The institutional church then has three choices: first, to stress without compromise the sinfulness of same sex unions and to keep goading civil governments to do everything possible to make or keep them illegal; or second, to get out of the politics of marriage altogether by separating Catholic sacramental marital unions from civil unions, thus ignoring secular society’s alleged plunge into moral depravity; or third, to undertake a massive reconsideration of Catholic moral theology, aiming toward a more realistic definition of marriage in keeping with modern developments in theology, Scripture studies, the findings of science and the best understanding of human nature and human relations.

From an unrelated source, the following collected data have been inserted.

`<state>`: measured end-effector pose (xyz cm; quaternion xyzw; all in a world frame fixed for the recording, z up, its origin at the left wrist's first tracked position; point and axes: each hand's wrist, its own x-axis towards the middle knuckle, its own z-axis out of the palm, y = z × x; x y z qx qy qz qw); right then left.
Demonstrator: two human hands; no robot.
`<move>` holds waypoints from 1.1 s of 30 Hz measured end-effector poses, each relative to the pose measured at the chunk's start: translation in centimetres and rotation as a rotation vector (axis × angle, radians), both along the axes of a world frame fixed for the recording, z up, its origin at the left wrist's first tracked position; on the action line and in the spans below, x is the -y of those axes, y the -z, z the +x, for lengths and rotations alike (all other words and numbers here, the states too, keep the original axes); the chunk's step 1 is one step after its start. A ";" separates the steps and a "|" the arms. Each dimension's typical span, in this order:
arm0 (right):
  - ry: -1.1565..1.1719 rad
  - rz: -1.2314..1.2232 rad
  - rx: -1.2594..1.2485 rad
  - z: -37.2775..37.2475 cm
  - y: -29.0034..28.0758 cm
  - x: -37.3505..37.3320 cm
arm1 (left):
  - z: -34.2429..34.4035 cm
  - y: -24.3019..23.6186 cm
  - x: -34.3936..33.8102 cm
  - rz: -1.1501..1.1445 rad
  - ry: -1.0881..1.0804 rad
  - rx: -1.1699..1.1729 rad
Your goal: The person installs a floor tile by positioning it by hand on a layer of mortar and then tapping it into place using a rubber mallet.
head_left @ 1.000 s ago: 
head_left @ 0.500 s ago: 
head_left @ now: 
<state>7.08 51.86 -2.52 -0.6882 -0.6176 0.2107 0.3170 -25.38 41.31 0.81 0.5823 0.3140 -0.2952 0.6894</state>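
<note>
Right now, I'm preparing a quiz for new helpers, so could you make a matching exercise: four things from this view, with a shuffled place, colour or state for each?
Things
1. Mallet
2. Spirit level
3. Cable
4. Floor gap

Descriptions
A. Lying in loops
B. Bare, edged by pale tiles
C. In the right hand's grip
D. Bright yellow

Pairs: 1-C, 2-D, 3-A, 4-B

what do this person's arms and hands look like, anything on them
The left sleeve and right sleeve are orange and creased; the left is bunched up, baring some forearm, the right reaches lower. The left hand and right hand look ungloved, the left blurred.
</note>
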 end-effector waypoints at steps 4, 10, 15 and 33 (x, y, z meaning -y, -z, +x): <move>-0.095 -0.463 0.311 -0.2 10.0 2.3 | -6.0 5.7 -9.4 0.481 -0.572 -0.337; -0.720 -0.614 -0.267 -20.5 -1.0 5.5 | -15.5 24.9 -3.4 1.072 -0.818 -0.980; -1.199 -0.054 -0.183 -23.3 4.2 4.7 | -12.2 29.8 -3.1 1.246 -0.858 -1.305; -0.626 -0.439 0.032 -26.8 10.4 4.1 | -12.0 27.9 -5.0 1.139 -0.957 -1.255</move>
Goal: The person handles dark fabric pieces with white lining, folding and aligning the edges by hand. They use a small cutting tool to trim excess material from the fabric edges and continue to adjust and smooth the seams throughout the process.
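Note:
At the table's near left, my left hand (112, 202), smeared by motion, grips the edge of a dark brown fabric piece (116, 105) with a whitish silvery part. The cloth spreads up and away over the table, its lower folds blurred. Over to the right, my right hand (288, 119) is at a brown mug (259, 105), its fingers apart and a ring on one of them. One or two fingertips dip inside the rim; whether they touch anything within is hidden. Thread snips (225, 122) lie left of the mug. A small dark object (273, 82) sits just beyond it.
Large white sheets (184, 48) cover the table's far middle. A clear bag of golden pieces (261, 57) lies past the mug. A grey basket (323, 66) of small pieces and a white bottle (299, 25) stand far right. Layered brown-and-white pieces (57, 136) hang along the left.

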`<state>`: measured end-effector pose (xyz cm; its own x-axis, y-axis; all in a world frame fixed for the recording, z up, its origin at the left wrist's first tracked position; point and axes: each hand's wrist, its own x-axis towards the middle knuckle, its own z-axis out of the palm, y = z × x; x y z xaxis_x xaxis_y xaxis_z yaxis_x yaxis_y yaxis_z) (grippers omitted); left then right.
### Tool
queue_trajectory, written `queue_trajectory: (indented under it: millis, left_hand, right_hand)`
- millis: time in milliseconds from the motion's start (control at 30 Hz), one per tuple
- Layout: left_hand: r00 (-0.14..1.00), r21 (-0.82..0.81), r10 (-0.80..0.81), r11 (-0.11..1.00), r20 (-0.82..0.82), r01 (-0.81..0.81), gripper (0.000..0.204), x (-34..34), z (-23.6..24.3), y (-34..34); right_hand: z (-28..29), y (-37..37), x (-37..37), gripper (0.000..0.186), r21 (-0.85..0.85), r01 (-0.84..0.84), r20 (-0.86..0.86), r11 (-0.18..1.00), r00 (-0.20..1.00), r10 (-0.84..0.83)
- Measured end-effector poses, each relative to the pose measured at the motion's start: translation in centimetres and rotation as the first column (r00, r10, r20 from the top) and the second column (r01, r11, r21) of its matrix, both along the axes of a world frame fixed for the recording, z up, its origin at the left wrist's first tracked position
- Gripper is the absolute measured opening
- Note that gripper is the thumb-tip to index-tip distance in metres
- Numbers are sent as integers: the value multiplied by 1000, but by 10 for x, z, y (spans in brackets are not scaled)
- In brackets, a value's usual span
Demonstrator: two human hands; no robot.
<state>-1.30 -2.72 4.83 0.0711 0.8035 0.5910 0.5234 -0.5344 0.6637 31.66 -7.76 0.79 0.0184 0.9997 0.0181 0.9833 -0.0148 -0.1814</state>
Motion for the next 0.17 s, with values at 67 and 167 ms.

I think the third option is the least likely to happen in the near future. But I would argue it is the only one that makes sense.  Whether the church opts for choice one or choice two or perhaps a muddle of both, it will be isolating itself from  the future. Unlike the issue of contraceptives, which, polls show, the vast majority of young married Catholics are using in the privacy of their own homes, gay unions are visible and public by their very nature.  People in these unions have families and friends and acquaintances who have been and will be increasingly turned off by their church’s rejection of the choices these sons and daughters they know and love have made.  The dropout data, I think, will be far more serious than that which followed Pope Paul VI’s condemnation of contraception.

And so the church of our grandchildren and great grandchildren may be a defensive, loyal, obedient church, almost a cult, the sort of small church Pope Benedict talked about in his repeated attacks on relativism and secularism. It would be a church entirely overseen by the contingent of  extremely loyal bishops and priests priests inspired by Pope John Paul II.

On the other hand, the church of the future could be vastly different.  Many Catholic theologians are convinced that our moral theology is so full of incongruities and inconsistencies founded on long outmoded assumptions that it no longer serves any useful purpose. I suggest the time is now for competent leadership to begin to chart out what needs to be done and undone and how, with the guidance of the Spirit, a radically inclusive form of Catholicism might finally come to fruition.